Read next: Build an Agentic AI App in Python: Zero to Production (Part 1) — start with the framework-free loop, then layer a framework on top once you feel its limits.
So, which way are you leaning for your next agent — the deterministic control of LangGraph, or the same-afternoon speed of CrewAI? I’d genuinely like to know what’s pulling you one way or the other.

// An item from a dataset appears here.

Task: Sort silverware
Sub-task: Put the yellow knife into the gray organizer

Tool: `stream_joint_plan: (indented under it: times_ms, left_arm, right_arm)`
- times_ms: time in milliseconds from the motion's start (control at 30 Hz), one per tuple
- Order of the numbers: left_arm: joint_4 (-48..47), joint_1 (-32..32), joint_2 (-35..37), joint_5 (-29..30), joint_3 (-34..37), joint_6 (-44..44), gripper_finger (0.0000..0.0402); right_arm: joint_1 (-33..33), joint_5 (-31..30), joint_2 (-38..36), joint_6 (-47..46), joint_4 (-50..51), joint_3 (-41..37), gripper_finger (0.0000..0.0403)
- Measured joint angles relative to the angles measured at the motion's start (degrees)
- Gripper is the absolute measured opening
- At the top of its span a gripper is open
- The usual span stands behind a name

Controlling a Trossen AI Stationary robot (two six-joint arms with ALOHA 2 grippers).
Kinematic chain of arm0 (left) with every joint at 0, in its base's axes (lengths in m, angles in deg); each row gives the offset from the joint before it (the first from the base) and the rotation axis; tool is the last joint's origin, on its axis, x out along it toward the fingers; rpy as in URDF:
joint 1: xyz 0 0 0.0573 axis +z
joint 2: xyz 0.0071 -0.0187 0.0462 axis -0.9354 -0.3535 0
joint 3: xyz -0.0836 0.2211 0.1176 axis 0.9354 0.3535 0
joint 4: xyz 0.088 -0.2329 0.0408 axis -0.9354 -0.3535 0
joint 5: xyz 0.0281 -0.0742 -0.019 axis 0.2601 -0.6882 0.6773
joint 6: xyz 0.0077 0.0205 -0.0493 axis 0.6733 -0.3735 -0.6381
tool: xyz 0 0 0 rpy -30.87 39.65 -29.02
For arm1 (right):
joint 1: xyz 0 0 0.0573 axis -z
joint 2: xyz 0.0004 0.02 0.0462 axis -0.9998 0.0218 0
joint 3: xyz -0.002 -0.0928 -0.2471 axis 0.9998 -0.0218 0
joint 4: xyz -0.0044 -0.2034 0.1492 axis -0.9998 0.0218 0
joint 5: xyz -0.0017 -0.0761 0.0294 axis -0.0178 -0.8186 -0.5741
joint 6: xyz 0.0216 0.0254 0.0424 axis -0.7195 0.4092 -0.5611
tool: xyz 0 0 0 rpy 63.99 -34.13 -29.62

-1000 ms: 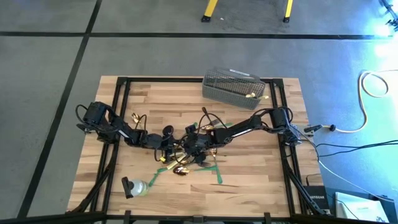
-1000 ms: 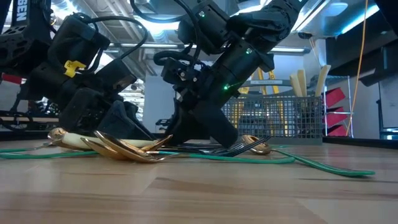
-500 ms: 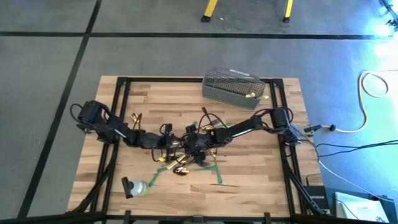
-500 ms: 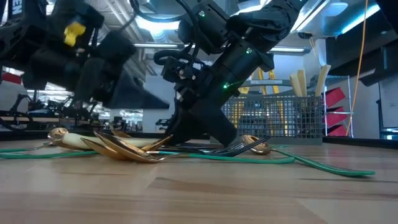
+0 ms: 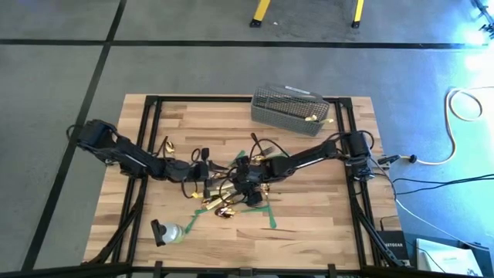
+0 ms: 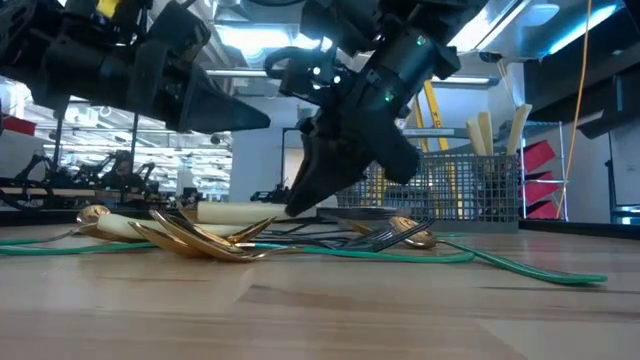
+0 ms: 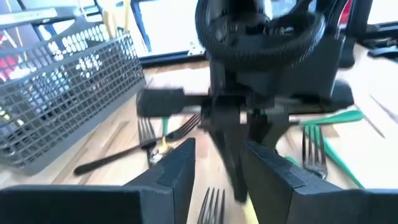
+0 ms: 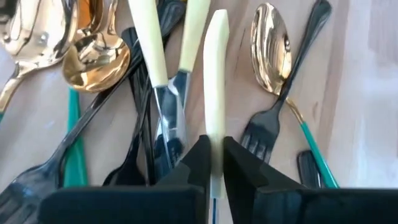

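left arm pulled back, right claw (image 8: pixel 213 163) lifted, clenched on cream-handled knife (image 8: pixel 215 81), left claw (image 7: pixel 217 168) partly open, empty

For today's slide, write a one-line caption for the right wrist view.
Right hand shut on a cream-handled knife above the pile of gold spoons and dark forks.

My two arms are dark, almost black, with round joints and thin black cables looping along them. My left arm (image 5: pixel 127 157) carries a yellow tag at about 11 o'clock in the low view. My right arm (image 5: pixel 309 154) shows small green lights. My fingers (image 8: pixel 202 165) are flat, matte black wedges.
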State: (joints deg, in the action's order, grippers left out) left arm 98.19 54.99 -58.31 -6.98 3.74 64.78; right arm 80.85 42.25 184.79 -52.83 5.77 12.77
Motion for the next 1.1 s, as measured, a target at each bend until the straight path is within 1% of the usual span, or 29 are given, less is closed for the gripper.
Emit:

Frequently Asked Questions
What is the best AI agent framework in 2026? There’s no single best — it depends on your goal. LangGraph for production-grade control, CrewAI for fast role-based prototypes, AutoGen for conversational multi-agent research (with its maintenance-mode caveat).
Is LangGraph better than CrewAI? For deterministic execution, state persistence, human-in-the-loop, and tracing, yes. For shipping a working prototype in a few days, CrewAI wins. They optimize for different things.
Should I still use AutoGen in 2026? Generally no for new projects. AutoGen is in maintenance mode and its GA successor, Microsoft Agent Framework 1.0 (April 2026), now unifies AutoGen and Semantic Kernel. Start new Microsoft-ecosystem work on MAF; use AutoGen only to maintain existing code, and plan a migration before the ~Q3 2026 cut-off.
Do I even need a framework to build an agent? No. Start with a ~60-line Python loop. Frameworks earn their place once you need orchestration, state, observability, or human-in-the-loop.
How does MCP relate to these frameworks? It’s complementary. MCP standardizes how agents reach tools; the frameworks orchestrate the agent. All three can consume MCP-served tools.